▶ **What to produce**
Set down exactly the lines of the listing below, please, beginning with the first and ending with the line that holds "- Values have".
--- Data section ---
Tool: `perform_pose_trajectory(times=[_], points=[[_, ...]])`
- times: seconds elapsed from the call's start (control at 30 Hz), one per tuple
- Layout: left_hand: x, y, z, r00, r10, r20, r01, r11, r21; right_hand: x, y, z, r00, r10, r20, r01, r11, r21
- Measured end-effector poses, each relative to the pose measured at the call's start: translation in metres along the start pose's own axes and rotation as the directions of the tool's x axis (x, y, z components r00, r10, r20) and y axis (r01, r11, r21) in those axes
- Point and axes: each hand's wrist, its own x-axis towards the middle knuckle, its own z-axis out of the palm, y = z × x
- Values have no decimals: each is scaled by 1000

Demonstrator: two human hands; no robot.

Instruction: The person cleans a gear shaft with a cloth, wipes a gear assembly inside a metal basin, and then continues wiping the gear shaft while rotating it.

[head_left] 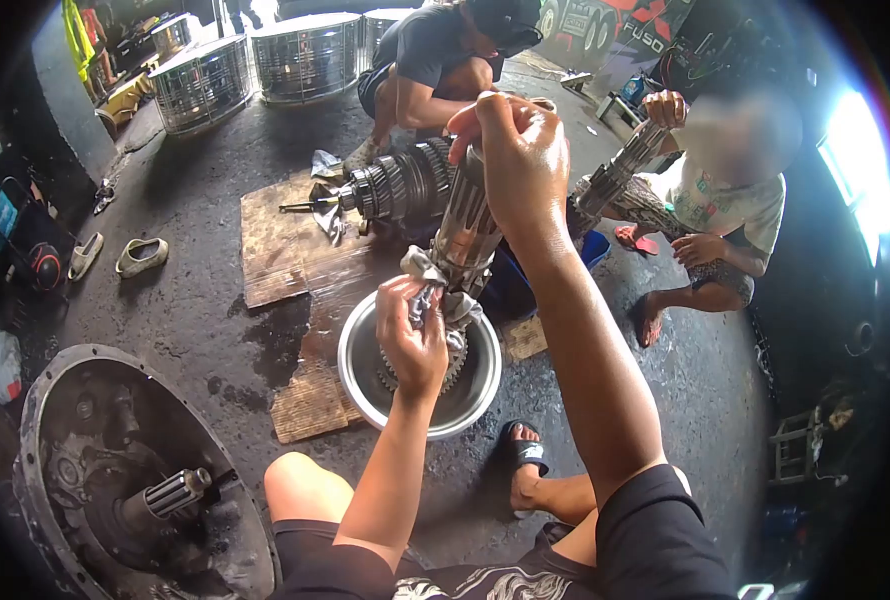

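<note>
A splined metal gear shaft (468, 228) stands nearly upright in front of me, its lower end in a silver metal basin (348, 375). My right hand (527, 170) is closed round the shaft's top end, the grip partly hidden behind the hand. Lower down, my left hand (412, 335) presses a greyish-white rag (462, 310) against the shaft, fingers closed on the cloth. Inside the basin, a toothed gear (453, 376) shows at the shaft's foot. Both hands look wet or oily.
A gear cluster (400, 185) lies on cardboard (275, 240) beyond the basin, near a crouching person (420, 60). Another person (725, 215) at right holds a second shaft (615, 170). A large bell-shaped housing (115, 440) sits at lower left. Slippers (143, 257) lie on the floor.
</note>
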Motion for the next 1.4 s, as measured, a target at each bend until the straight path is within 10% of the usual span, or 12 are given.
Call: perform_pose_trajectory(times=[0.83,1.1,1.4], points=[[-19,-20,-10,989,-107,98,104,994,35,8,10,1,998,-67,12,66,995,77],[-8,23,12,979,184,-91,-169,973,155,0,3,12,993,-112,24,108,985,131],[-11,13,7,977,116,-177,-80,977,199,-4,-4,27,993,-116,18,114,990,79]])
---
▶ **Reply to the exercise**
Tool: `perform_pose_trajectory(times=[_], points=[[_, ...]])`
- times: seconds elapsed from the call's start (control at 30 Hz), one per tuple
- Layout: left_hand: x, y, z, r00, r10, r20, r01, r11, r21; right_hand: x, y, z, r00, r10, r20, r01, r11, r21
- Measured end-effector poses, each relative to the pose measured at the call's start: translation in metres along the start pose's own axes and rotation as the directions of the tool's x axis (x, y, z components r00, r10, r20) and y axis (r01, r11, r21) in those axes
- Point and axes: each hand's wrist, its own x-axis towards the middle knuckle, its own z-axis out of the palm, y = z × x
- Values have no decimals: each is scaled by 1000

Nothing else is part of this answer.